When I walked across that stage, Sparklers, I was nervous and happy and a whole range of baffling emotions, but all I could focus on was the fact that I was having a major cap malfunction. My cap would not stay on my head. I practically sprinted across the stage while trying to juggle the cap and the diploma and the shaking of hands with important people.
Newsflash: my face has frozen into some sort of demonic perma-grin due to excessive picture-taking. There were pictures before and after graduation, at my open house, at other people’s open houses… you get the idea. It’s just a lot—a LOT—of pictures (most of which feature me staring stupidly in the wrong direction while everyone else looks really attractive).

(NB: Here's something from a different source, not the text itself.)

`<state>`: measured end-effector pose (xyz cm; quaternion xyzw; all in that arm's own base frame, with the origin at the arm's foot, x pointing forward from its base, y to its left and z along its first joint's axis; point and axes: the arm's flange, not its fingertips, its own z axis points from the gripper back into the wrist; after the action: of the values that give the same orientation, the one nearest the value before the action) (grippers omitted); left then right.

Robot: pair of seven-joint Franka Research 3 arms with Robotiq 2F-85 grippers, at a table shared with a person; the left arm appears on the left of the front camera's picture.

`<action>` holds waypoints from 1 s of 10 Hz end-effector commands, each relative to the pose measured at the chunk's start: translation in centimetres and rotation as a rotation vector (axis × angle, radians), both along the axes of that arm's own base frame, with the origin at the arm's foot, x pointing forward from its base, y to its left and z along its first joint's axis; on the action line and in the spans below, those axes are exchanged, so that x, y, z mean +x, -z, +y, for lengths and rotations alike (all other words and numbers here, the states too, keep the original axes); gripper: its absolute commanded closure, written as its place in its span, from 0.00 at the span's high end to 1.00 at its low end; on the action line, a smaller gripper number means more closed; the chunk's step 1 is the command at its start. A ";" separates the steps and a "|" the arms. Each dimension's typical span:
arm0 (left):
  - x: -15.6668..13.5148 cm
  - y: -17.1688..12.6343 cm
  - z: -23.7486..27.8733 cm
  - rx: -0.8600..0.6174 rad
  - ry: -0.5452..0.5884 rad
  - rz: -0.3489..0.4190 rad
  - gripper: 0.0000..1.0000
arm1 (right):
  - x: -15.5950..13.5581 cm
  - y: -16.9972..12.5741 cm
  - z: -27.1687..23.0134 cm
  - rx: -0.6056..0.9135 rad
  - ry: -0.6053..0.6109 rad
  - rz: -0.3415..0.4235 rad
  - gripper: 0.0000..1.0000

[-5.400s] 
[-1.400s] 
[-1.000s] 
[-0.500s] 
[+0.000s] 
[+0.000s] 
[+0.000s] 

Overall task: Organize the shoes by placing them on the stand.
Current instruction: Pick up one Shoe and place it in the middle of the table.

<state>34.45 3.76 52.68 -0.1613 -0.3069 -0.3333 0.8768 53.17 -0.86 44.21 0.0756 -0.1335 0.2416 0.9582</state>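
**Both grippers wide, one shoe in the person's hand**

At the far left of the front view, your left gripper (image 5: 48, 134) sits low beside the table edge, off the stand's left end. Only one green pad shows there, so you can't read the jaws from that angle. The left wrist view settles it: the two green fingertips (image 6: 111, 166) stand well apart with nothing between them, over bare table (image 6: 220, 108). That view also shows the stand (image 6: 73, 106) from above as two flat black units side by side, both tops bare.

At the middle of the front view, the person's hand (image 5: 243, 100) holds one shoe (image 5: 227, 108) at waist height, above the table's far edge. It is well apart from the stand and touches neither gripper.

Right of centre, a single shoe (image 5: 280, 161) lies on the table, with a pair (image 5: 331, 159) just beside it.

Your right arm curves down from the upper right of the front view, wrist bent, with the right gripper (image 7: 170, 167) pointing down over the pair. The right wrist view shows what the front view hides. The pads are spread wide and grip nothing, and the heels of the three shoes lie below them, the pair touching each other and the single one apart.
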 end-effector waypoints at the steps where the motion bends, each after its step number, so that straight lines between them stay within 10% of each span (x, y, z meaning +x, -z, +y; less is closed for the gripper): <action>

I’m not a particularly emotional person. I mean, I don’t think. I mean… I don’t know. I flat-out SOBBED when I read Harry Potter and the Order of the Phoenix for the first time (each time I re-read it I sob a little less). I cried when I watched Marley & Me (ADMIT IT, YOU DID TOO). But all this graduation stuff… nothing. Nada. Aside from some sentimental pre-graduation eye-watering while cleaning out my locker, I feel like I’m basically breezing through the whole process without looking back. Last day of school? Nothing. Listening to inspiring speeches at graduation? Meh. Hugging my friends and saying good-bye to some of them for the last time? Zilch. I must be a robot, I thought. Then I started talking to my mom. The conversation started off pleasantly enough; we talked about everything from Cheetohs to graduation, and somewhere in there we touched upon college, and without warning I burst into tears and said in a watery voice, “I AM SO NOT CUT OUT FOR THIS.”
I’ve never left home before. (Unless you count the Summer Camp of Death, where my “bathroom buddy” fell on a stick that went straight through her leg, and where I would ultimately crack my head open on the too-low-for-bunk-beds ceiling.) And I haven’t had to make friends since kindergarten. I don’t even think I remember how. And communal bathrooms? AHHH.

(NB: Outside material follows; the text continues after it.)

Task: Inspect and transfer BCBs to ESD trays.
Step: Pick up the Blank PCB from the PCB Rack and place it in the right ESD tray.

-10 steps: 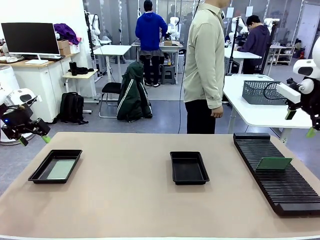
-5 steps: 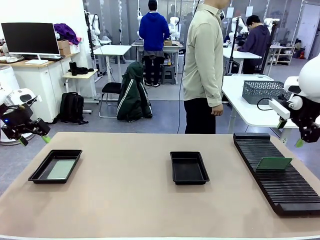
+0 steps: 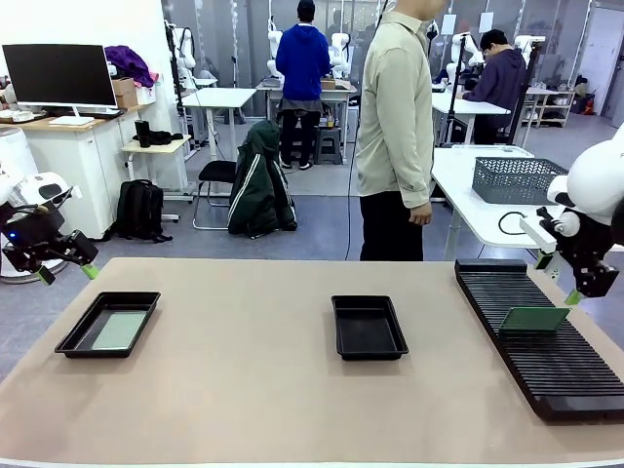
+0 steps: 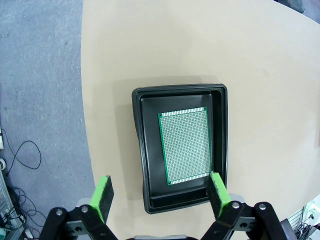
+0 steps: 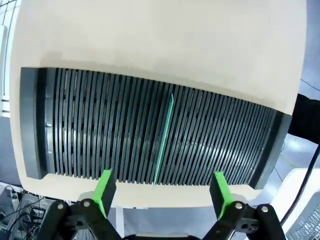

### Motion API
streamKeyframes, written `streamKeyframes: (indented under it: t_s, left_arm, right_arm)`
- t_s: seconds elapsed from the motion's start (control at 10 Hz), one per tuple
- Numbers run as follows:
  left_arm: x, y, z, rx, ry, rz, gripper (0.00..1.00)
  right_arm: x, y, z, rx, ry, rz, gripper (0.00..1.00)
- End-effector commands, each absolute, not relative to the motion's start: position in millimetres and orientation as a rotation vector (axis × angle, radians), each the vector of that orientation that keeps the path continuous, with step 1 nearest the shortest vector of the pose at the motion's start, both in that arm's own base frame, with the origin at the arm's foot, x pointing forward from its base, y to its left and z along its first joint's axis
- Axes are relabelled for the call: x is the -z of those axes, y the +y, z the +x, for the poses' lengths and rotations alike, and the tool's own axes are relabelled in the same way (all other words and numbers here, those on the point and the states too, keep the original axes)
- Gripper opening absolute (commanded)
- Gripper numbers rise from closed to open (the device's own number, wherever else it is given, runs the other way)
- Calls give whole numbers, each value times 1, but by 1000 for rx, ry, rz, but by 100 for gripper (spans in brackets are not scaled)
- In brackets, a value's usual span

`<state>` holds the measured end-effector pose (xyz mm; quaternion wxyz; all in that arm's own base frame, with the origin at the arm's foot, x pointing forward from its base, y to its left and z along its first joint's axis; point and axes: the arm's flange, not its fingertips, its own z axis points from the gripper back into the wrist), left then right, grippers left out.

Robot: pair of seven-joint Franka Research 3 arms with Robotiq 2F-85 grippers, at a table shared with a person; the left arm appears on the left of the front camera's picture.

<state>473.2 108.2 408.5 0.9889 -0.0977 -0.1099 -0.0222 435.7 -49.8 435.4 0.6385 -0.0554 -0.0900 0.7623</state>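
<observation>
Claws both stand wide open with nothing between their green pads.

Left claw [image 4: 160,192] hangs above the left ESD tray [image 4: 138,150], which lies on the tan bench [image 4: 150,45] straight ahead of it and slightly askew to the line of the fingers. One BCB [image 4: 185,145] lies flat on that tray's floor. Its perforated pale green face is up, and it sits nearer the tray wall on the side of the picture-right finger than the opposite wall. The claw is clear of both tray and board.

Right claw [image 5: 162,187] hangs over the long black slotted rack [image 5: 90,125]. In its wrist view the ribs run away from the fingers, and the racked BCB [image 5: 164,135] appears edge-on as a thin green line. It stands in a slot about midway between the two fingers and ahead of their tips. From the front this board leans in its slot, just below the claw's lower fingertip, and the two look apart.

Second ESD tray [image 3: 369,331] lies on the bench well off to that claw's left, holding no board.

Beyond the bench's far edge a person [image 3: 395,127] stands side-on, one hand [image 3: 419,216] hanging down. Behind the right claw a grey mesh basket [image 3: 512,178] sits on a white table [image 3: 487,219].
</observation>
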Motion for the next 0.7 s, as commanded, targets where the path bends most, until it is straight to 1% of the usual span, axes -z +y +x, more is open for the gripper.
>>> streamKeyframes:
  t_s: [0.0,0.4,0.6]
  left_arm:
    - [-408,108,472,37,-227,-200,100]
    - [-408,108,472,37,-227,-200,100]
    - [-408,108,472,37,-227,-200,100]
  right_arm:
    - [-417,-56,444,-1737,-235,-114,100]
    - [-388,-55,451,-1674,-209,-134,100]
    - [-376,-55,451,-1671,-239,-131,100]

Whew. Okay. Don’t mind me, I’m just having one of my moments. It felt good to get all of that out. I realize this column is called “Never Been Kissed,” so I should really be getting back to the boy stuff. Summer is settling in and all that graduation stuff is behind me, so next week I’ll talk about Claire’s boyfriend troubles and I’ll talk about Ace and I’ll especially talk about a certain supermegafoxyawesomehot cashier who recently started working at the grocery store, and from whom I’ve purchased like three jars of peanut butter that I didn’t actually need.
A note on my last post: I know the message didn’t apply to everyone, and if your high school experience was like a walk down the sunny side of Main Street, that’s awesome. Like, really awesome. I’m serious. But if that post was helpful to one person, I consider it a post worth writing. Your comments were inspiring and incredible—every single one of them—and, well, if anyone ever needs to talk… I’m totally here. I’ve got a blog going on over at www.thetwixter.wordpress.com <http://www.thetwixter.wordpress.com> and it’s kind of like a party, albeit one of those really tame parties with four or five people who all sit around eating Doritos and drinking Coke Zero and making witty conversation in lieu of an actual rager.
Wait—Doritos and witty conversation don't count as an actual rager? Who knew. Anyone else having unexpected blubber-fests after graduating?